Нечаев откинулся на подушку, закрыл глаза и с минуту лежал не шевелясь, потом поднялся, стал одеваться. Взгляд его был уже тверд и спокоен.
— Кажется, понял, товарищ командир, но в госпиталь все равно не пойду. Не сдюжу в атаке, пригожусь у пулемета, к миномету пристроюсь, любым видом оружия владею.
60Оставшись один, Логунов взял полевую сумку и начал было устраиваться с бумагами на столе, но в блиндаж вошел связной, неся два котелка, подернутые паром. Впервые за несколько дней повар ухитрился приготовить горячую пищу.
— Обедать или завтракать? — пошутил Логунов, однако выражение лица его осталось хмурым.
Он начал неохотно жевать, но с неожиданным удовольствием съел полную миску щей, съел кашу и сразу почувствовал страшную усталость….
Проснулся Логунов так же внезапно, как уснул, сел, потер виски, лоб, шею, поправил на ремне кобуру нагана.
— Который же час? — Быстрым движением он высвободил из-под обшлага гимнастерки крупные часы на крепком смуглом запястье. Тикает, бежит себе минутная стрелка… — Три часа ночи. Долго я проспал!..
Логунов подошел к столу, закурил и задумался, сдавливая белыми зубами мундштук папиросы.
«Значит, здорово дерутся на флангах. На северном ни шагу назад не сделали. И на юге в городе стоят: не пустили же фашистов в Красноармейск и в Бекетовку. Фланги держатся, а мы отступаем. Да с какими людьми отступать-то приходится! Отчего же? Выходит, на центр сильнее жмут. Брошено против нас около тридцати дивизий. Их поддерживает авиация — четвертый воздушный флот. Это больше девятисот самолетов! А танки? Целая танковая армия». Беспокойство, похожее на то, которое недавно горело в глазах разведчика, охватило командира батальона. Наедине с собой Логунов тревожился не в первый раз.
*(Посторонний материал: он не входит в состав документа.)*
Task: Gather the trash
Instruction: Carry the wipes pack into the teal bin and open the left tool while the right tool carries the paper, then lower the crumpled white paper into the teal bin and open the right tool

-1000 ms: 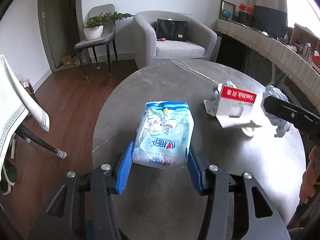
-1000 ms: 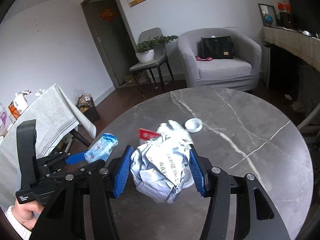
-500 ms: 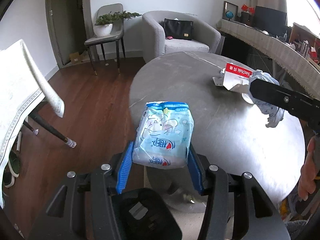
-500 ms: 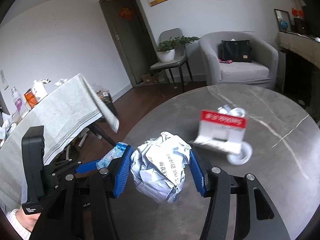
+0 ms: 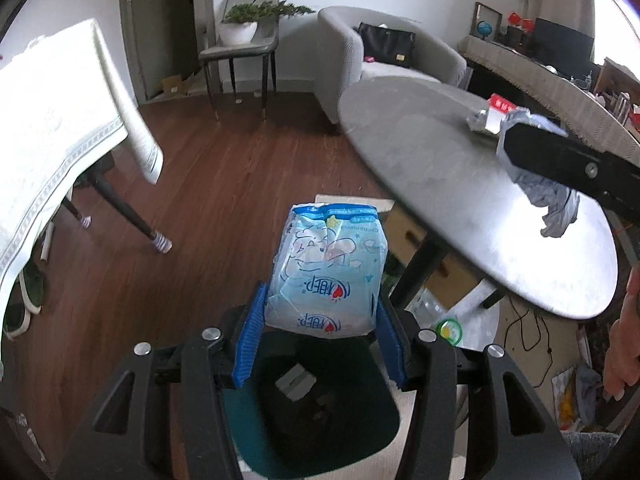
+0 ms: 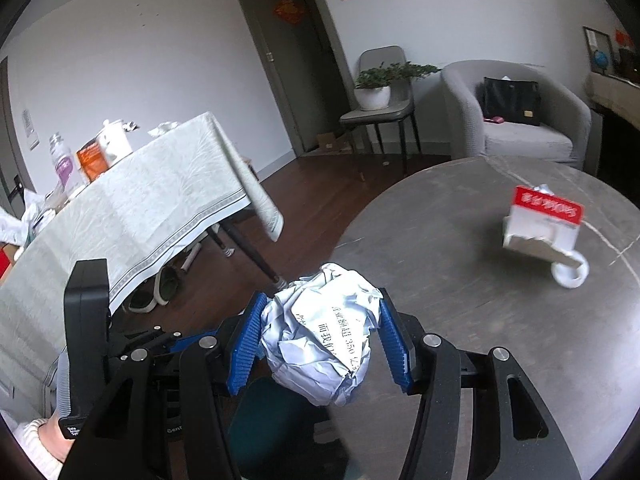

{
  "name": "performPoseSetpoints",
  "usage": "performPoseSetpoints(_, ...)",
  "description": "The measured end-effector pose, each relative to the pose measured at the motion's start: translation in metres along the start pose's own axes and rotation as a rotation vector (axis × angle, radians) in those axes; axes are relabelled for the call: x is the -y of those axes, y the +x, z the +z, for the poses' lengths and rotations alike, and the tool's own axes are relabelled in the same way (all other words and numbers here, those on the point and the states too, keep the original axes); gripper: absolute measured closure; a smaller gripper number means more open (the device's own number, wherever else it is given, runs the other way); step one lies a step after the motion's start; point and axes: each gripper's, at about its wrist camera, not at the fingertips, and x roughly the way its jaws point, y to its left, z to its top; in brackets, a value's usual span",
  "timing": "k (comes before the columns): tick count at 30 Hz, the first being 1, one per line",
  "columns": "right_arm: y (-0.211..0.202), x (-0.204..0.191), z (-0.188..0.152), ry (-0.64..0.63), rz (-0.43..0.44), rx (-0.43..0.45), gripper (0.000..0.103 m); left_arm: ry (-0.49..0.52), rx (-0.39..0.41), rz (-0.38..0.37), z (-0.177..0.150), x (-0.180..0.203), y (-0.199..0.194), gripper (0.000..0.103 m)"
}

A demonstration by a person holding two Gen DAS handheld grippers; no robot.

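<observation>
Both grippers have swung off the round surface point(image 6: 500, 320): the left gripper point(image 5: 322, 338), jaws clamped on a wet-wipes pack point(image 5: 328, 272), hangs over the green trash bin point(image 5: 312, 412); the right gripper point(image 6: 320, 346) clamps a crumpled paper ball point(image 6: 324, 336).

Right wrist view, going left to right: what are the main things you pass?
Cloth-covered table → crumpled paper ball in the right gripper → red-and-white box on the round table.
</observation>
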Motion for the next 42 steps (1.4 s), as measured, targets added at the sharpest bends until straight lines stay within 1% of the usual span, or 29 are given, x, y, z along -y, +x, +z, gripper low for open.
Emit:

Он все-таки заставил себя взяться за бумаги. Надо было написать рапорт в штаб полка. За последнее время уничтожили тысячу девятьсот шестьдесят гитлеровцев. А пленных взяли… четыре человека. И тех силком притащили. Борьба идет смертельная!
Логунов снова отвлекся, задумался.
— Что, трудновато приходится? — спросил, войдя в блиндаж, член Военного совета армии генерал Гуров, невысокий человек с угловатыми под шинелью плечами.
— Здравия желаю, товарищ генерал! — Логунов вскочил с места, мигнул связному, и тот подал стул, обитый кожей, без спинки, правда, зато такой добротный, что на нем не совестно было усадить почетного, но не редкого на передовой гостя.
Командир дивизии Гурьев и его заместитель по политической части тоже постоянно навещали командные и наблюдательные пункты, частенько заглядывали в штурмовые группы. Фронт был необычный, и высший комсостав — как и командарм Чуйков, и начальник штаба армии Крылов, то в форме рядовых, то в генеральских шинелях и папахах, появлялись в самых опасных пунктах обороны.
У Гурова круглое лицо, короткий нос и черные густые брови, раскинутые такими широкими полудужьями, что прежде всего они и видны, и это придает генералу сурово-задумчивый вид.
— Крепко, крепко нажимают! — Он присел к столу, острым, открытым взглядом окинул Логунова. — Вы даже не слыхали, как я вошел. Эдак к вам и противник заскочить может! Чего пригорюнились?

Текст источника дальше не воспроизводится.